Client Profiles and Roaming

What It Is

A FortrOS client is a user's roaming VM -- their desktop environment, apps, and session state. Close the laptop, open a different one, pick up where you left off. The VM IS the profile.

The Problem

Moving a user's environment between machines is harder than it sounds:

Full disk copy is slow. A 50GB VM image takes minutes to transfer even on gigabit. Most of the image is identical OS files.
Profile sync (dotfiles, config directories) misses application state (running processes, open files, in-memory buffers).
Cloud desktops (Citrix, VMware Horizon, Microsoft AVD) require constant connectivity and expensive licensing. Offline = no desktop.
ChromeOS roaming syncs browser state and settings but not Linux containers, local files, or app data that isn't cloud-backed.
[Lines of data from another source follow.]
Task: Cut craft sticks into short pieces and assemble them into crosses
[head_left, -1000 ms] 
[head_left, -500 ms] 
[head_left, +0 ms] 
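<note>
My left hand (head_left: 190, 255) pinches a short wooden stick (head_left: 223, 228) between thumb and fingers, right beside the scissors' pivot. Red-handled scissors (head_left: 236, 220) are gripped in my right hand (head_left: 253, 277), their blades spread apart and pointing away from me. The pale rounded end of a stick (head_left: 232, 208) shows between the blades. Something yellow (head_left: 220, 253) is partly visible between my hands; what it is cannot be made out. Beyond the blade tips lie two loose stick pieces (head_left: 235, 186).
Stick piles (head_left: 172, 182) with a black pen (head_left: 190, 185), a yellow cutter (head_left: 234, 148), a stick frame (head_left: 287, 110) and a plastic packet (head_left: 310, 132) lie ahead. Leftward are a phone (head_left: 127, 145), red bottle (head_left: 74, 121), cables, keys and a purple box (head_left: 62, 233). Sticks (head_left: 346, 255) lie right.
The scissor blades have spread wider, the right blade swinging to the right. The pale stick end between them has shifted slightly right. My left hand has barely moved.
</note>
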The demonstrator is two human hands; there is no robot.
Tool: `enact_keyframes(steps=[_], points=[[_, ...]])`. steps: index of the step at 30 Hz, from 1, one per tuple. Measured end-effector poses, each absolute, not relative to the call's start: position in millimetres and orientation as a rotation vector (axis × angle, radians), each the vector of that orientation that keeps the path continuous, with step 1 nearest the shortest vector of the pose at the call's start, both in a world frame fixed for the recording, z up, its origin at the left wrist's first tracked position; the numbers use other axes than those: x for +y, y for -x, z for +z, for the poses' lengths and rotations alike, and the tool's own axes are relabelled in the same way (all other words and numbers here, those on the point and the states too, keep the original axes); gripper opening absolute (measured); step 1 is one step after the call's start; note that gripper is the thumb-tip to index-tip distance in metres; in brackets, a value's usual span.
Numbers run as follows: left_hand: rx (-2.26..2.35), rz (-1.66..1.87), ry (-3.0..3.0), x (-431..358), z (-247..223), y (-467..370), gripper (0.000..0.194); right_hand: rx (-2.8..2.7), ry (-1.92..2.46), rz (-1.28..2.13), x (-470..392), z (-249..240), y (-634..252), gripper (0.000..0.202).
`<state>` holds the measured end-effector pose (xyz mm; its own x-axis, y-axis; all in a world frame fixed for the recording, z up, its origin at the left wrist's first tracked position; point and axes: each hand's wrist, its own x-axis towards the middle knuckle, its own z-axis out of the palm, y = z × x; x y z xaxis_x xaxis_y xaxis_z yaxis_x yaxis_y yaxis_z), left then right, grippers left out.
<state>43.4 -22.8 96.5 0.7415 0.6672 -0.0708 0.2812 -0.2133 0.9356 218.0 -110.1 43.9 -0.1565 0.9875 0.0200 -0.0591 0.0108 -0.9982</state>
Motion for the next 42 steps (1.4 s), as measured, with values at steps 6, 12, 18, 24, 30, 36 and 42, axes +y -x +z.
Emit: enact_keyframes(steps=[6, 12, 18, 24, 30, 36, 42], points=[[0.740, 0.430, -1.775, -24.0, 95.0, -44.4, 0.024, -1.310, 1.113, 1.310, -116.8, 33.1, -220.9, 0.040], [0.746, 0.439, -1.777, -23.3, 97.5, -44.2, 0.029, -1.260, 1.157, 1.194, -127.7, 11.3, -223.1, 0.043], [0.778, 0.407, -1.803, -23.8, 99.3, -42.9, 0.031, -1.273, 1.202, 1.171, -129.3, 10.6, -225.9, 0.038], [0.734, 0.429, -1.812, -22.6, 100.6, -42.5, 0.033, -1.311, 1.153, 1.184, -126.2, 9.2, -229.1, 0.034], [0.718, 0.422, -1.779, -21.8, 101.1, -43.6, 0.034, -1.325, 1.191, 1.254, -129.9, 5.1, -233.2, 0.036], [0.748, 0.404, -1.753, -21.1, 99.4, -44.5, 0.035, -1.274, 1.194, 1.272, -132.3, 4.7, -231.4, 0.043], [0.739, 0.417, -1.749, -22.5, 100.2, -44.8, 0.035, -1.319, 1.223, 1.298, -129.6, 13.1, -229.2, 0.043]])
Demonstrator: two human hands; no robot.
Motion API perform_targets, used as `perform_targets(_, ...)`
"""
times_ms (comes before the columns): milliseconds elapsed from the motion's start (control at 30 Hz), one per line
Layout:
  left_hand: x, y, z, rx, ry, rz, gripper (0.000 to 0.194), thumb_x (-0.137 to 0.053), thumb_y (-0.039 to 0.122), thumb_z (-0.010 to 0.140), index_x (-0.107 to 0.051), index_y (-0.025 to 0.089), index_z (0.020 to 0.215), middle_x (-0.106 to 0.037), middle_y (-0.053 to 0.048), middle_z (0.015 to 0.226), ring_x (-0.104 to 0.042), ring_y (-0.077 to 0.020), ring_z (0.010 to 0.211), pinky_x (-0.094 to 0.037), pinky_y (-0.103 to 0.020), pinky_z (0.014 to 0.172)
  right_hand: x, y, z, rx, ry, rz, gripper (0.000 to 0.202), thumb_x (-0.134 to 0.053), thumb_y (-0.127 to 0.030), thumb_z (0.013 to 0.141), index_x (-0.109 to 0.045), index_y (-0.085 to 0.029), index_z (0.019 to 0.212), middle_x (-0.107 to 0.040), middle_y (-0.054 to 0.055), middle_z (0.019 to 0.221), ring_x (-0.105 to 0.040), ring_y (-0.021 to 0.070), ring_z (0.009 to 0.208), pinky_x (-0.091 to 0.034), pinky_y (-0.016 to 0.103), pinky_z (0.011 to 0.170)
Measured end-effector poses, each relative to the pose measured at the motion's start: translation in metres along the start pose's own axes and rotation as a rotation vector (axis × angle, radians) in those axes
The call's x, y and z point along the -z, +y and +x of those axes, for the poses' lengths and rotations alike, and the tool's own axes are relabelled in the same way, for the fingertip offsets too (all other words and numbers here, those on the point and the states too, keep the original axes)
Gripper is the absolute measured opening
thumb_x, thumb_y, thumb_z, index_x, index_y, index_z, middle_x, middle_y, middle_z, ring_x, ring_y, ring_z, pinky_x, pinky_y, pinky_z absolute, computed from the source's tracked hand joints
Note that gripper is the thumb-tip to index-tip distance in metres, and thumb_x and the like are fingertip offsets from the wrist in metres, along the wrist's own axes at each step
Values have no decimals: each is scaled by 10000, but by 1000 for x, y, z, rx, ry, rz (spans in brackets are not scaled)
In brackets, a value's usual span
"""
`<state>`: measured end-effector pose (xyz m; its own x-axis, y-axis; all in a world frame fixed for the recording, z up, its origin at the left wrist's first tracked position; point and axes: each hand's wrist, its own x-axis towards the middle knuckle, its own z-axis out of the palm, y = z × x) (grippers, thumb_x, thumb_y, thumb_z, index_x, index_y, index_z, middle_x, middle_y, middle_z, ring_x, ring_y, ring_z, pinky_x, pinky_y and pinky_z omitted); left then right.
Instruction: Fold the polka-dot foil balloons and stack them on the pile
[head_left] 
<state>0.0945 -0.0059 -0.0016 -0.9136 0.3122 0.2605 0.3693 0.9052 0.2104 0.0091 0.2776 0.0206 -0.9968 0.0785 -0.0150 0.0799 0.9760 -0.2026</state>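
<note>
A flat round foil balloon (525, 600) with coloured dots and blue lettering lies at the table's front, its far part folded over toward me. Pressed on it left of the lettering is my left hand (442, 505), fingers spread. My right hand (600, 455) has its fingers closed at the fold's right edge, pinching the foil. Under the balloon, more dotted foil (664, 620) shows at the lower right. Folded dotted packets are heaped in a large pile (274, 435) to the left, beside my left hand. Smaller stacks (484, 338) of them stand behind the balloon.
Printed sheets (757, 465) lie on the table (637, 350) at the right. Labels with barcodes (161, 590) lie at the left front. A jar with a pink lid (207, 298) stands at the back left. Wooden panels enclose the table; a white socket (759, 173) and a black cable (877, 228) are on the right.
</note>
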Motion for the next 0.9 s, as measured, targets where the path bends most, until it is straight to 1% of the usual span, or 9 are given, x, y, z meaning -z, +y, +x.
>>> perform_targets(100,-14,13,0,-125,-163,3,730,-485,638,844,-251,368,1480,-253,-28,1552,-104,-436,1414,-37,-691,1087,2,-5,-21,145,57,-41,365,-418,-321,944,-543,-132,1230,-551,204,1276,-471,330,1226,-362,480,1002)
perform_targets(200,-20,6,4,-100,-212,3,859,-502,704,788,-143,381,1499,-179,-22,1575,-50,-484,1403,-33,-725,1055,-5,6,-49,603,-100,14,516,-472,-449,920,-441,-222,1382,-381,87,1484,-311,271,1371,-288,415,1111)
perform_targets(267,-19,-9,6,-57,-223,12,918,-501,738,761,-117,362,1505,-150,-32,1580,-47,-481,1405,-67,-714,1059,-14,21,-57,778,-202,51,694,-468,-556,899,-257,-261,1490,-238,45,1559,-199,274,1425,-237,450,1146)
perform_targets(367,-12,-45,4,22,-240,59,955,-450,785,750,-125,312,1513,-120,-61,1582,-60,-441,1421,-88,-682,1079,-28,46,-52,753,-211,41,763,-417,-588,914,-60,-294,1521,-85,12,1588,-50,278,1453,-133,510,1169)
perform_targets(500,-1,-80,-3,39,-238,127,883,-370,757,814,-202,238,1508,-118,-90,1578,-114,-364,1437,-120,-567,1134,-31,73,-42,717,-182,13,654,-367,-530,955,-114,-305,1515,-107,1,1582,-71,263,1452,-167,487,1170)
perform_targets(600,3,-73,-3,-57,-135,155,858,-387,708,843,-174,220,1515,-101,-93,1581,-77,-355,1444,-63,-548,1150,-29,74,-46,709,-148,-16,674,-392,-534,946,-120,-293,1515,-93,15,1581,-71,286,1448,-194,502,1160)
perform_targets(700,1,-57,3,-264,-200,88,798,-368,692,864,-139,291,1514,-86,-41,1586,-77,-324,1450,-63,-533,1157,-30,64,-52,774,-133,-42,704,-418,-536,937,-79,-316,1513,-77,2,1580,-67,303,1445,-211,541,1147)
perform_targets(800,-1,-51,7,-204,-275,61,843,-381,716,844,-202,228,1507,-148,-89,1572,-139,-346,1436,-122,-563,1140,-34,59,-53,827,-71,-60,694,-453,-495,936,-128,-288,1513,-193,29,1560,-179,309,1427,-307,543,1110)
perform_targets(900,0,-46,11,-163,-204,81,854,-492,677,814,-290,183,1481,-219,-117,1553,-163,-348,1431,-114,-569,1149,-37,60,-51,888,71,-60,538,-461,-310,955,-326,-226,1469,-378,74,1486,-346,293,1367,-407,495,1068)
None of these provide "close laptop, open another, keep working with full state" without significant limitations.

How Others Do It

VDI (Citrix, VMware Horizon, AVD)

Enterprise VDI separates the OS image from user state. A golden image (shared, read-only) provides the OS and apps. User state comes from a profile container: FSLogix mounts a VHDX file from a network share at login. The user's C:\Users\name directory IS the virtual disk. Writes go directly to the network-stored VHDX. At logoff, the VHDX is detached.

Strengths: Works for thousands of users. Non-persistent desktops (any user gets any VM) keep costs down. FSLogix eliminates the copy-at-login latency of traditional roaming profiles.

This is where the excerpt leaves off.